Monday, January 4, 2016

Server Recovery and lessons learnt

Last month of 2015 was exciting, well at least at the beginning. Everything in the project was going as expected when suddenly a mail comes. One of the production server is inaccessible. IT guys find out that the server has some registries corrupted and they will have to restore the back up (tape backup of the entire C drive)

Then comes the bad news, the backup is not working either, IT guys restore the backup as old as one year but it is of no help   The only option is to rebuild a new server and replicate/reinstall Hyperion components in it. And so it begins.

Components on this server were
1. EAS
2. FR and Reporting Framework services.
3. ODI Studio and Data loading batch scripts

Good news was that Oracle Middleware home was on D drive which was intact so

Lesson #1: ALWAYS INSTALL EPM ON A DRIVE OTHER THAN C or NOT ON THE ONE HAVING OS FILES AND FOLDERS

This ensured that the some essential folders that are required can still be used.
Next task was to reinstall HFR and Framework services. The new server given had the D drive of the older one so Oracle folder is present, but that is of no use as registry entries are absent and it does not detect anything.
I decided to use the option of  'Reinstall this release' and reconfigure the database, but it did not work

Lesson #2: Re-installing a component on a recovered server does not work. You have to install afresh i.e. Select 'New installation' option
But make sure you use the same directory name and path. So the old Oracle folder has to be renamed (DO NOT DELETE it as it is needed at the time of restore)

At the time of configuration, use the 'Re-use schema' option. Selecting drop and recreate tables will say good bye to existing reports that are created.

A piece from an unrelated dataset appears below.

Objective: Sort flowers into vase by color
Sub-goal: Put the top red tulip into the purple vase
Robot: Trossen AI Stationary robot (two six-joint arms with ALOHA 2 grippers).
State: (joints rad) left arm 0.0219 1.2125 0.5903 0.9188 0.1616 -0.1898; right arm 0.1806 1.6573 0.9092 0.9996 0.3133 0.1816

By god's grace the configuration succeeded this time without any issue. One important point at the time of Configuration to be noted is

Lesson #3: When configuring web server for FR, make sure that Admin server is up and running on the shared services server. Else domain setup will fail. 

Recover RM1 folder.

Lesson #4: Once you have successfully started the FR services, close it once and replace the contents of RM1 folder with the older one.
it is located here
D:\Oracle\Middleware\user_projects\epmsystem1\ReportingAnalysis\Data\RM1

Hush ! the FR server was finally up and running. It was time to move to ODI

ODI does not require reinstall, it will work as expected, but with the credential details gone. Now comes the twist. For some reason the ODI work repository schema tables got deleted !
Nobody is able to figure out why that would have happened. The database is on a different server.
We confirmed the schema details from the Master repository tables and some entries had changed. This was re-assured when we compared it with Repositories of Development. Restoring it with older schemas did not work. This is still a mystery.

Lesson #5: Never trust disk backups or schema backups taken by other teams. 
The one thing that I've learnt the hard way is to have repository exports of ODI and keeping it in a safe remote location. Also, it is a good habit to have EPM LCM exports of every component that we can think of.

Then we came to know that Development and Production systems were not in sync.

Lesson #6: Always keep all environments in sync. We can copy contents directly from one environment to another.